### What is required
All lines between the start of the listing below and the line containing "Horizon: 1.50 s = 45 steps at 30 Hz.", inclusive, must be repeated exactly.

### Supplied material
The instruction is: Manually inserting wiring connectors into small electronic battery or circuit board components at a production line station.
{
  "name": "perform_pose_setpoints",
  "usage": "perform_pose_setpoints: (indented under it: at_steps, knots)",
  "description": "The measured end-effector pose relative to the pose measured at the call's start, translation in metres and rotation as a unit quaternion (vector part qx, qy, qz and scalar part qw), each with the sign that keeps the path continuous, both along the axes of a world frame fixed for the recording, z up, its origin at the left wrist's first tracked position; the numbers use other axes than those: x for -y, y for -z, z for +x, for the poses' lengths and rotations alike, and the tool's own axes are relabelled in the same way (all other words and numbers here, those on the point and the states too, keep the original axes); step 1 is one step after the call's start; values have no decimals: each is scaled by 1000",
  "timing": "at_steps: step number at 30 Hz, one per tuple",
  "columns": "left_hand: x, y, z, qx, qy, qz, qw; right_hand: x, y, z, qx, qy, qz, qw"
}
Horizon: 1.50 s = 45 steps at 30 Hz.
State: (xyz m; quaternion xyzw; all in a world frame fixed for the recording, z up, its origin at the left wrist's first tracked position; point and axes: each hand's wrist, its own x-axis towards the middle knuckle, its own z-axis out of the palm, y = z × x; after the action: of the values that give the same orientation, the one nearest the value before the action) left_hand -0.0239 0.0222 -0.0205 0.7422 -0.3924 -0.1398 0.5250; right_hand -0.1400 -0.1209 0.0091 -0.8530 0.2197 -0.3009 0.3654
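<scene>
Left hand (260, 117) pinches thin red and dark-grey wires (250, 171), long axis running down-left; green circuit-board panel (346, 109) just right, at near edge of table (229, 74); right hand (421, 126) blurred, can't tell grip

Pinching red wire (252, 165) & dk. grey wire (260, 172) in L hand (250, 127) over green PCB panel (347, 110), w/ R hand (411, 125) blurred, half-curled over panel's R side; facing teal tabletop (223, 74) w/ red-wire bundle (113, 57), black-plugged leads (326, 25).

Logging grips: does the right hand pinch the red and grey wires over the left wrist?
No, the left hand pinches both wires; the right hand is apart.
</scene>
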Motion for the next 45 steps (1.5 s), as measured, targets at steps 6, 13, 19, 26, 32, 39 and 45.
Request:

### Final answer
The instruction is: Manually inserting wiring connectors into small electronic battery or circuit board components at a production line station.
{
  "name": "perform_pose_setpoints",
  "usage": "perform_pose_setpoints: (indented under it: at_steps, knots)",
  "description": "The measured end-effector pose relative to the pose measured at the call's start, translation in metres and rotation as a unit quaternion (vector part qx, qy, qz and scalar part qw), each with the sign that keeps the path continuous, both along the axes of a world frame fixed for the recording, z up, its origin at the left wrist's first tracked position; the numbers use other axes than those: x for -y, y for -z, z for +x, for the poses' lengths and rotations alike, and the tool's own axes are relabelled in the same way (all other words and numbers here, those on the point and the states too, keep the original axes); step 1 is one step after the call's start; values have no decimals: each is scaled by 1000",
  "timing": "at_steps: step number at 30 Hz, one per tuple",
  "columns": "left_hand: x, y, z, qx, qy, qz, qw; right_hand: x, y, z, qx, qy, qz, qw"
}
Horizon: 1.50 s = 45 steps at 30 Hz.

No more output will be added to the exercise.